• _What is being asked_
Lines with the string "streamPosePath" are to be identified in the listing and copied.

• _Stored data_

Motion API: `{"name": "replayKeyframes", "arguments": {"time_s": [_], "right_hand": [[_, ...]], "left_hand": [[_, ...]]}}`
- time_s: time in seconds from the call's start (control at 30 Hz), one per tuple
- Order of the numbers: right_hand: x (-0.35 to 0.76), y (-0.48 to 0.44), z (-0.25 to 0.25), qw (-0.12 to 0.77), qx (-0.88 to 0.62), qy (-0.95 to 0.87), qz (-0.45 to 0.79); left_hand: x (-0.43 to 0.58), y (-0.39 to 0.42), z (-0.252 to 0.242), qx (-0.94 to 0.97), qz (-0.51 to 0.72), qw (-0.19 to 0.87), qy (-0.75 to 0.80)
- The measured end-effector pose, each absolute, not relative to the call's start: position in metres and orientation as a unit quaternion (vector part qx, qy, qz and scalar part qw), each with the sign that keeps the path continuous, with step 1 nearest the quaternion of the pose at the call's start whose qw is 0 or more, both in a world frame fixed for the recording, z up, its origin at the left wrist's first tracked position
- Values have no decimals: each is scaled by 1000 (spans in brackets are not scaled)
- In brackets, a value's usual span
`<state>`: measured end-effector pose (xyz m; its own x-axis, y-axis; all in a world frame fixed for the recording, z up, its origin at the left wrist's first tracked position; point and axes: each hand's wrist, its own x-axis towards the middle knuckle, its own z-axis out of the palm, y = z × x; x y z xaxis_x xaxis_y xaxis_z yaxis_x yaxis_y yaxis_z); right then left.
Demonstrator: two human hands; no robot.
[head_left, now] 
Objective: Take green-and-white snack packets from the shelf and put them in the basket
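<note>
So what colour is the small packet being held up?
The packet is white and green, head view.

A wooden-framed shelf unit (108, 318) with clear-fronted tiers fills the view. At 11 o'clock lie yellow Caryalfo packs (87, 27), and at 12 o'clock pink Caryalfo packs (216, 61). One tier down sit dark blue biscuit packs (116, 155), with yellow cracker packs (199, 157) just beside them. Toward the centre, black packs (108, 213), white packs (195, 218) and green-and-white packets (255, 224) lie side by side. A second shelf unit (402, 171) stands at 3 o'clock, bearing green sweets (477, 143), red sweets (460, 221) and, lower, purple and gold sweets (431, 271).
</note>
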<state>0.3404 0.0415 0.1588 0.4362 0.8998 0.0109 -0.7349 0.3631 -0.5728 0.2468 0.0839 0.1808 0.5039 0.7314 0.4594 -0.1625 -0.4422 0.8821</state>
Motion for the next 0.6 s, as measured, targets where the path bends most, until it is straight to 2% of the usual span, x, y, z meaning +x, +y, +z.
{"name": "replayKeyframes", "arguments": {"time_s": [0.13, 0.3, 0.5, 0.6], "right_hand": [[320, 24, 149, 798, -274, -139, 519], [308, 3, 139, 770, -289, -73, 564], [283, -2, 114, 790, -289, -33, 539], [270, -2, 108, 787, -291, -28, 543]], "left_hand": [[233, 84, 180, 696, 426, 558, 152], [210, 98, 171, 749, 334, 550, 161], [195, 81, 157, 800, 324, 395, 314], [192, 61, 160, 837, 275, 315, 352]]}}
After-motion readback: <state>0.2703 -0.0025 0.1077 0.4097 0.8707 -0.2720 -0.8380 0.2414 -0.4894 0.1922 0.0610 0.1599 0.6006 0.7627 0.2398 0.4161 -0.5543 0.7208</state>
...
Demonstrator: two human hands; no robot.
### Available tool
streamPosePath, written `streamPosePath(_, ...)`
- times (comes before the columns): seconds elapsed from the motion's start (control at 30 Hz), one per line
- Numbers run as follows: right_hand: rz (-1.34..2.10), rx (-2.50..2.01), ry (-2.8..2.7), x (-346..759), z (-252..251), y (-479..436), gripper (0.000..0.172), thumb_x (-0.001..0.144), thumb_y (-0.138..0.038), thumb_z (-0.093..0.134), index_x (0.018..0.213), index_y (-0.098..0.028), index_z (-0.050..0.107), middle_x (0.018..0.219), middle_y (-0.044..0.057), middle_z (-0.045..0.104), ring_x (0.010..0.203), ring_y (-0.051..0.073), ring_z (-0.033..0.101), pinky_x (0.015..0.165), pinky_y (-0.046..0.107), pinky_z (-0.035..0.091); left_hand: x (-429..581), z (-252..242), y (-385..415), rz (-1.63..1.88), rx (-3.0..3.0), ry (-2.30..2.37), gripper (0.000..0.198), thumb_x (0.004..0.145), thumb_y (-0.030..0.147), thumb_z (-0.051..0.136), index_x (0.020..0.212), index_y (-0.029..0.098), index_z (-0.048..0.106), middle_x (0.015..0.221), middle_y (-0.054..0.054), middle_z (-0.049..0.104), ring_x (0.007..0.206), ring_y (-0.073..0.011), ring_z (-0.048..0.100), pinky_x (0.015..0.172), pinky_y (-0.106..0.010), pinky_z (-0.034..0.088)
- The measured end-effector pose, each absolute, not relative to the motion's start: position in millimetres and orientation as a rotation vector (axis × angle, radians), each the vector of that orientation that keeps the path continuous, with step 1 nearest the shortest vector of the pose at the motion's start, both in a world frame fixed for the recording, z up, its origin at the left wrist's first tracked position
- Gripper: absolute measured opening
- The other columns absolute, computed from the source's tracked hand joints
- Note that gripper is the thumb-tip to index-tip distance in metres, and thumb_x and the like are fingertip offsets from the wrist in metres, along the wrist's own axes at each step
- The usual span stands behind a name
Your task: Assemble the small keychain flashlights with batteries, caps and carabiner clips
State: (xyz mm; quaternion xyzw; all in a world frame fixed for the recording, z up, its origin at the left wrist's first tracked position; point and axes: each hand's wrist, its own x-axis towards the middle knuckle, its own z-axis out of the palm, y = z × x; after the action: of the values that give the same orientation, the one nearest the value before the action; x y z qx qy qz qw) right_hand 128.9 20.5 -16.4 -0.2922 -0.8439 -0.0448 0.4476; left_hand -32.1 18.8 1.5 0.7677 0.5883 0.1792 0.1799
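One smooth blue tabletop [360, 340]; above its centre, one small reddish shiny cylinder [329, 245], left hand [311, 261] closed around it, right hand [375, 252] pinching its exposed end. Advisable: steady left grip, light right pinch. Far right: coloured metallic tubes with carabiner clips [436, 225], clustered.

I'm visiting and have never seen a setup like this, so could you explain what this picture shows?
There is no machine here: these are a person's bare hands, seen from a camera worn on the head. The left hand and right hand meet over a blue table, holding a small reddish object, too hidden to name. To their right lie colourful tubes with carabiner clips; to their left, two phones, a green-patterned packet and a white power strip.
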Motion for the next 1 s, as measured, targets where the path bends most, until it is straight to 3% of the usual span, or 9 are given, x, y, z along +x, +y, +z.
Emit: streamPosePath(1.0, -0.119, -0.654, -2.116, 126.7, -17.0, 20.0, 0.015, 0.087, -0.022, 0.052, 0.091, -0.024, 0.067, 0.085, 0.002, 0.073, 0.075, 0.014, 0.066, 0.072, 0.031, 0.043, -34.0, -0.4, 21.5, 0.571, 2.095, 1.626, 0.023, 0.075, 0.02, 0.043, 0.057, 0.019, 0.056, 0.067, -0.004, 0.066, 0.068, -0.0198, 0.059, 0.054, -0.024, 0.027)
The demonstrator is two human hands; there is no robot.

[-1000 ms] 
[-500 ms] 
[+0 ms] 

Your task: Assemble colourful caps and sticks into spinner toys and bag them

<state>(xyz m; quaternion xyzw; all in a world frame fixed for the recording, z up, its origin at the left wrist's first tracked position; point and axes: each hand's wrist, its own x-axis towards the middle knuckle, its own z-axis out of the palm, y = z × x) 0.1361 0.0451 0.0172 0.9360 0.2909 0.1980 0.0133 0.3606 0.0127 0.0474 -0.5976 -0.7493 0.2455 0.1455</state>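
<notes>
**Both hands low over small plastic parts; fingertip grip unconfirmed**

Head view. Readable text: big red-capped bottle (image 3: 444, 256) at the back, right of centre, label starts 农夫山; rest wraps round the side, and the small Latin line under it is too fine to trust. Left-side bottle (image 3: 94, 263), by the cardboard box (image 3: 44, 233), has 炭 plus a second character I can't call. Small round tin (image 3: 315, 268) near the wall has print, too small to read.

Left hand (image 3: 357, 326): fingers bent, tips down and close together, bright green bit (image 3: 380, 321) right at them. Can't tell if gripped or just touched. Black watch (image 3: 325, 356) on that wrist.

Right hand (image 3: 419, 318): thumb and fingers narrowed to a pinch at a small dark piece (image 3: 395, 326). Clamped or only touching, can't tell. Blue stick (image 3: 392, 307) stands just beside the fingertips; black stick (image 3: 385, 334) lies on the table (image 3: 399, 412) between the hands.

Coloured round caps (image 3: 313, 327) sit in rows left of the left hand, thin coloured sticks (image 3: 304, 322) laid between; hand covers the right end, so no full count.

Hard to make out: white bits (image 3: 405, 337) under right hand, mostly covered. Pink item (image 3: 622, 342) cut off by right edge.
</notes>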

• _Answer space_
streamPosePath, written `streamPosePath(_, ...)`
Emit: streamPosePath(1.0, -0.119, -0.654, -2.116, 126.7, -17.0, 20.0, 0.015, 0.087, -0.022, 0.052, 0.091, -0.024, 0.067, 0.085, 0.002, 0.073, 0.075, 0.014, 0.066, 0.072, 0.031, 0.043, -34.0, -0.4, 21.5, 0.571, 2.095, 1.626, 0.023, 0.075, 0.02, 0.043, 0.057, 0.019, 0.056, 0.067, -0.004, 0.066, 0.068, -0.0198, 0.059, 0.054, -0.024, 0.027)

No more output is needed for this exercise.